Identification of New Drugs Against Amebiasis by Targeting Protozoan Anaerobic Metabolism (2009 - Present)

Investigator:  Avelina Espinosa, Roger Williams University 
Mentor: Dan Eichinger, New York University

Abstract:  Amebiasis is the second leading parasitic cause of death worldwide and its causative agent is the anaerobic protozoan Entamoeba histolytica. Approximately 12% of the world’s population is infected. Clinical symptoms manifest in nearly 50 million people annually, causing 100,000 fatalities worldwide. Enteric protozoa are included among the category B agents due to their potential for dissemination through compromised food and water supplies in the United States. Currently, critical knowledge is lacking regarding host and environmental factors related to amebic pathogenicity. Limited drug options, drug toxicities, and invasive forms of the disease complicate treatment.
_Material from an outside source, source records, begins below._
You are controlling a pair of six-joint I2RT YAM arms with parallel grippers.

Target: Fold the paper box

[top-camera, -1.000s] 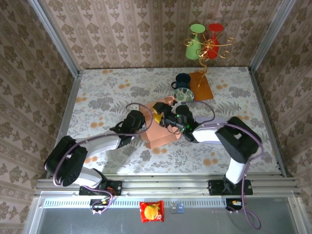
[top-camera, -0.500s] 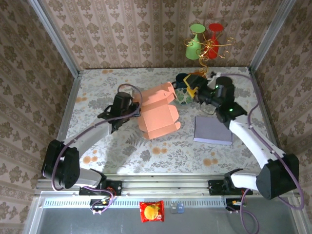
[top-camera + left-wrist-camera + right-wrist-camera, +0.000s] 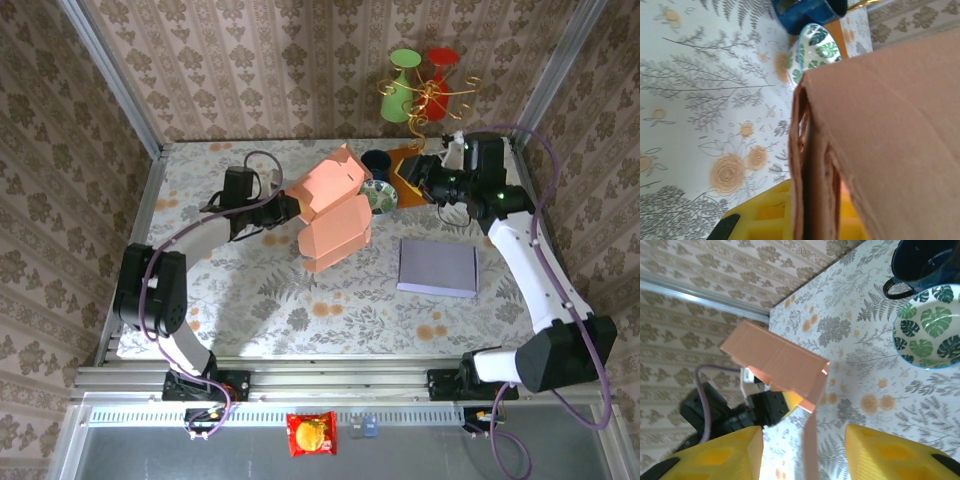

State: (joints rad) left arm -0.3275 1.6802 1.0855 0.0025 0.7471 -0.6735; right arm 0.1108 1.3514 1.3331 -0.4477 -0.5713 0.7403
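Note:
The salmon paper box [image 3: 330, 212] hangs tilted over the middle of the table, partly folded, with one flap up at the back. My left gripper [image 3: 291, 208] is shut on its left wall. In the left wrist view the cardboard edge [image 3: 805, 165] runs between the yellow fingers [image 3: 762, 220]. My right gripper [image 3: 418, 176] stands open at the back right, apart from the box. The right wrist view looks between the wide-spread yellow fingers [image 3: 715, 455] at the box [image 3: 775, 362] and the left gripper [image 3: 787, 404] beyond.
A leaf-patterned bowl [image 3: 377, 196] and a dark blue cup [image 3: 375, 163] sit just right of the box. An orange mat [image 3: 428, 190] lies under my right gripper. A purple pad [image 3: 437, 267] lies front right. Green and red vases [image 3: 420, 80] stand at the back.
My right gripper has left the box and drawn back to the back right. My left gripper has carried the box up and toward the back. The purple pad is uncovered.

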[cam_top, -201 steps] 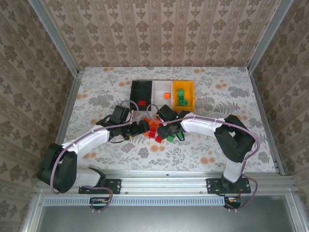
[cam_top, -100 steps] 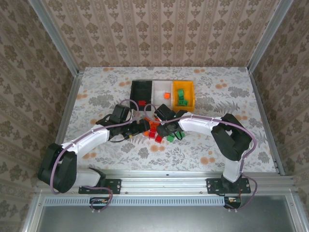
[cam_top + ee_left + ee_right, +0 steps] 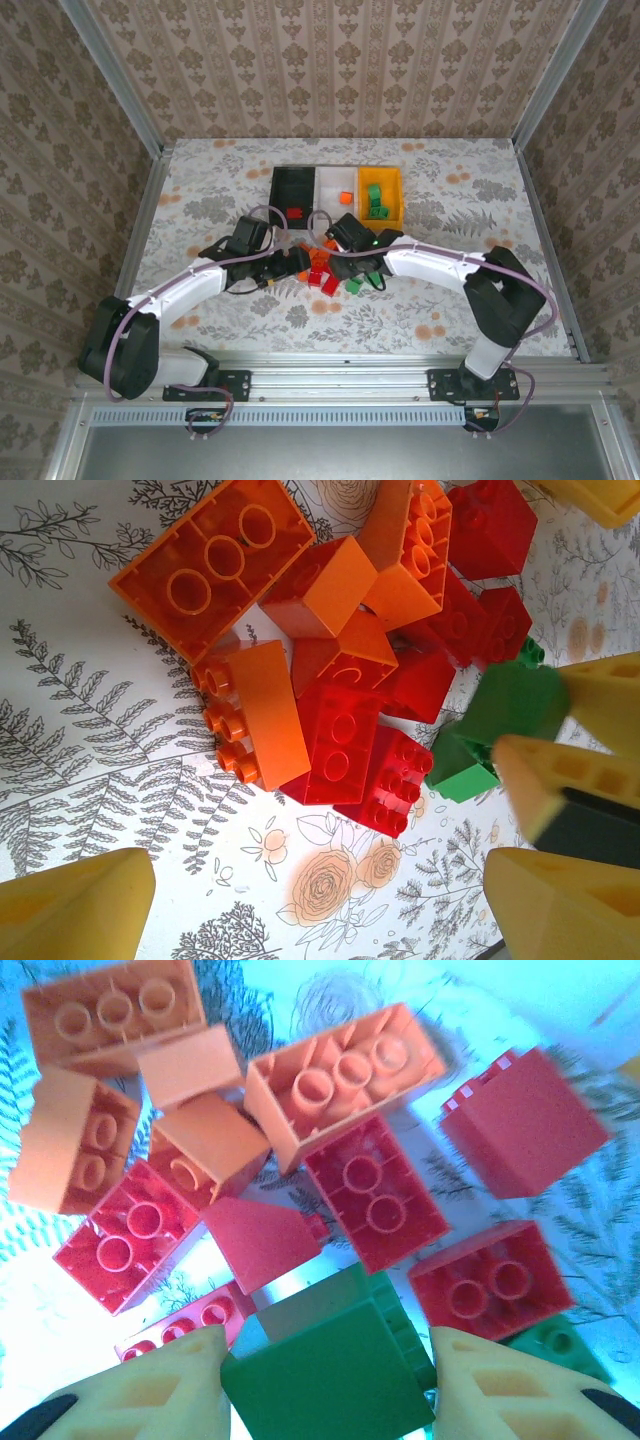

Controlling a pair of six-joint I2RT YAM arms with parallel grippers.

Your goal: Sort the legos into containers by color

This student training grant will focus on (1) assessing the effects of defined metal chelators and novel marine compounds against EhADH2; (2) assessing the effects of defined metal chelators and screening for novel compounds that inhibit growth of live Entamoeba spp. and (3) training undergraduate students to facilitate their entry into health related graduate programs and professions. Metal-dependence studies will focus on the essential amebic enzyme Entamoeba histolytica alcohol dehydrogenase E (EhADH2). The EhADH2 iron-binding domain will be studied and compared to the E. invadens homologous enzyme as it has higher resistance to inactivation by oxygen and needs lower temperatures to function. Molecular, biochemical and physiological growth conditions will be used to investigate the effects of iron-limitation as a feasible anti-amebic therapy. For drug discovery, an array of natural products will be tested as novel inhibitors of trophozoite growth and EhADH2 function. Secondary metabolites produced by marine actinomycetes will be a special focus since these represent a chemically rich and completely untapped resource for anti-protozoan drug discovery.  Exciting preliminary studies have already led to the discovery of three structurally distinct metabolites that potently inhibit amebic growth.  Specific Aims: 1) Assess the effects of defined metal chelators and novel marine compounds against EhADH2 and 2) Assess the effects of defined metal chelators and screen for novel compounds that inhibit growth of live Entamoeba spp.